The kids yelled, "Nothing!"
They called me "Nothing"
And Karp allowed it, which really makes me burn
It’s that brilliant mix of bittersweet that gives the show its appeal. It doesn’t praise these characters, never putting one above the rest. Instead, everyone gets to reflect their different insecurities in a manner that few musicals before or since have captured as clearly. Everything else is trapped in a period piece while A Chorus Line is stuck in the now, asking what draws us to the theater even as we watch it. Where it could settle for metacommentary, it finds the heart and becomes beautiful by the end. Anyone who’s seen the show will be quick to recognize how powerful “What I Did For Love” is in a proper context.

I don’t honestly know what would've happened if A Chorus Line became the standard-bearer for the decade ahead. While there would be personal musicals like March of the Falsettos, it feels like right as the medium became personal, Andrew Lloyd Webber brought his Cats and Phantoms. I’m not saying that they’re worse, but they capture a melodrama that’s not always as satisfying for audiences wanting to dive deeper into the heart of art, understanding it on a more personal level. Even in 2020, we’re coming off of a decade that’s become more emotionally mature and yet doesn’t feel like it goes nearly as far in a contemporary setting. For that, you need to go to shows like Dear Evan Hansen and Be More Chill. Even then, they’re lapsed into something more derived of fantasy. 

A Chorus Line always feels like its minimalism was intentional. It’s so real and honest that no show has come close. Part of me fears that modern generations don’t love the show as much, ignored in favor of modern shows. I think that’s fair, especially given since each generation deserves its own string of hits. It’s just that Hamlisch distilled something pure with this show and I think its subversive core is an underrated tool. Even if you can argue that aspects of the show haven’t dated well, the big picture has never gone out of style.

More than any other show, I am personally annoyed that there isn’t a good version available to watch right now. It’s true that there is A Chorus Line (1985), but I don’t believe that director Richard Attenborough knows where the heart is of the story. Not only does he add a terrible and unnecessary song (“Surprise!”), but by taking the story outside of the theater, he even if unintentionally finds a way to take away the intimacy of this story. It’s admirable, but I promise you that you’ll think this show is overrated garbage if this is your entry point. It does enough to capture the show’s story, but the intent is kind of missing. Even in the world of professionally shot stage versions, it is somehow missing. Most major shows have versions archived for posterity, and yet A Chorus Line (one of the most successful shows in Broadway history at the time) doesn’t. It makes me disappointed sometimes.

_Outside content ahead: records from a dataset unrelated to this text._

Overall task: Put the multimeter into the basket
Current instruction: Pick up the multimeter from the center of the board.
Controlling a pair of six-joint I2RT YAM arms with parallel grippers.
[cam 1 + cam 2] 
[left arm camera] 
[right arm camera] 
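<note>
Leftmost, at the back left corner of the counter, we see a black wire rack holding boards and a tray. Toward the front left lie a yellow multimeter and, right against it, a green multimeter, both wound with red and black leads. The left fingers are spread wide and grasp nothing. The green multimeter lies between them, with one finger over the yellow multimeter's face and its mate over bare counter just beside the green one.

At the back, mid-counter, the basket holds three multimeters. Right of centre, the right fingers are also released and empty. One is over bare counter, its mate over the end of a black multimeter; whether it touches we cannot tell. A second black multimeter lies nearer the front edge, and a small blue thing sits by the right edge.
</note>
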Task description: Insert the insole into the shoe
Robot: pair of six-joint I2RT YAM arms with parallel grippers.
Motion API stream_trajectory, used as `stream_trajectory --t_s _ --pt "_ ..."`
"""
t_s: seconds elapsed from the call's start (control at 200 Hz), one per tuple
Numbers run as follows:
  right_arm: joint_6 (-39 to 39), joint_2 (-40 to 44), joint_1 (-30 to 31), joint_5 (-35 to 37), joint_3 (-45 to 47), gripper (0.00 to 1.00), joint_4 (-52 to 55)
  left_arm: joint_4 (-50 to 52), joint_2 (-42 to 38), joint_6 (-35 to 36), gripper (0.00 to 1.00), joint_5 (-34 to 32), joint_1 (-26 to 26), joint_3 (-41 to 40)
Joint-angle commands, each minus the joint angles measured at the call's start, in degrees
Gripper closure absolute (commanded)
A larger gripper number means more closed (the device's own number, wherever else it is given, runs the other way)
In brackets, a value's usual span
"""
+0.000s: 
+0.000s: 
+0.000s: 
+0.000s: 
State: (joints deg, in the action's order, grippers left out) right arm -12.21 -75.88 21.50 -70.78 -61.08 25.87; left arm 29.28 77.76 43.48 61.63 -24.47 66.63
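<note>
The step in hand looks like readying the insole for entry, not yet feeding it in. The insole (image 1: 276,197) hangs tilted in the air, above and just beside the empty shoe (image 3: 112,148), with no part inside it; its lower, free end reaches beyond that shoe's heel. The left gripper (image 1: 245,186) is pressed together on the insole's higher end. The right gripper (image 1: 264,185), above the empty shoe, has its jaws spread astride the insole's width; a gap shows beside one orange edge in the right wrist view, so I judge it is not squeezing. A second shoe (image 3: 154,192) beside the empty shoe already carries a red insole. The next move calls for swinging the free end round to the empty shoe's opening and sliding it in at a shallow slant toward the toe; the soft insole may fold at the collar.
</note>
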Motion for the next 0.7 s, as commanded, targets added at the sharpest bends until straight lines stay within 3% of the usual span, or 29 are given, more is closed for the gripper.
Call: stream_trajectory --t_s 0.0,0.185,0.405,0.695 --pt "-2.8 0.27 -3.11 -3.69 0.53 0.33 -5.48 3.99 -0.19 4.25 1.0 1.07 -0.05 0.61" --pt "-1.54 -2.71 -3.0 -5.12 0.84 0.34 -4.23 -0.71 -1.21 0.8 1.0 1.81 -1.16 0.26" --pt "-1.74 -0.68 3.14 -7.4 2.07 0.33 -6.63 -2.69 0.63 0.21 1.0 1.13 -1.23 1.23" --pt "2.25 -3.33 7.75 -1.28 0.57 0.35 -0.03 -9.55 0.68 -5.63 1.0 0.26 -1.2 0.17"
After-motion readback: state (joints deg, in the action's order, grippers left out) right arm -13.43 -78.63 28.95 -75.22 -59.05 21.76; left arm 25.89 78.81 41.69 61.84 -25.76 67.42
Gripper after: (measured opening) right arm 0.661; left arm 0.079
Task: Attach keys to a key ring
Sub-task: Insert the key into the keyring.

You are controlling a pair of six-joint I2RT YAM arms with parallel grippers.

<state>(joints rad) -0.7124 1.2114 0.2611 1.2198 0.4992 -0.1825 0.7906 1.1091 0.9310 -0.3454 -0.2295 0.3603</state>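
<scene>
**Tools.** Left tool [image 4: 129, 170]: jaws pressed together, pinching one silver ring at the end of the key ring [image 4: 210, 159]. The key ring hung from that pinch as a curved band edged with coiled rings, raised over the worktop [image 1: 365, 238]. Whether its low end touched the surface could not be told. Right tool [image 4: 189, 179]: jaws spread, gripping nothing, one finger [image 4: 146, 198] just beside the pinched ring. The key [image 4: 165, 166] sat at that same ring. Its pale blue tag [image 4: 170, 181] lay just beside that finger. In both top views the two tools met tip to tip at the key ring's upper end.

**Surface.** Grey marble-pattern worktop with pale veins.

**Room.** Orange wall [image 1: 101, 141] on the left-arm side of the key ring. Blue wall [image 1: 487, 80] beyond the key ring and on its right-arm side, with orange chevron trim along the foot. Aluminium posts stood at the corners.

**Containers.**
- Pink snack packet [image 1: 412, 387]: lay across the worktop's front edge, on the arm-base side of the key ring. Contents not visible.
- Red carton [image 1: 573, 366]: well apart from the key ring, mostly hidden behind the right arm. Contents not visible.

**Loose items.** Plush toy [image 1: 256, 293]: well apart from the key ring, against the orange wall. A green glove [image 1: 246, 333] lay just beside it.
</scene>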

So while I love plenty of shows more and would be more willing to put on their soundtracks as entertainment, there is something about the whole package of A Chorus Line that continues to influence me. Every second of it has this affecting quality that makes me strive to write stories with characters as empathetic, as real even if we only know them for a few seconds. I’ll be honest that I’d probably love the show more if there was a professionally shot version for me to watch on a loop. For now, I pull from what little stage time I’ve had with it and hope that I get to see it again soon. The show continues to speak to me and, at the ripe old age of 45, is more vital than most shows I’ve seen released after. Few mean as much to me as this one does. You could say, in all sincerity, that it’s the one.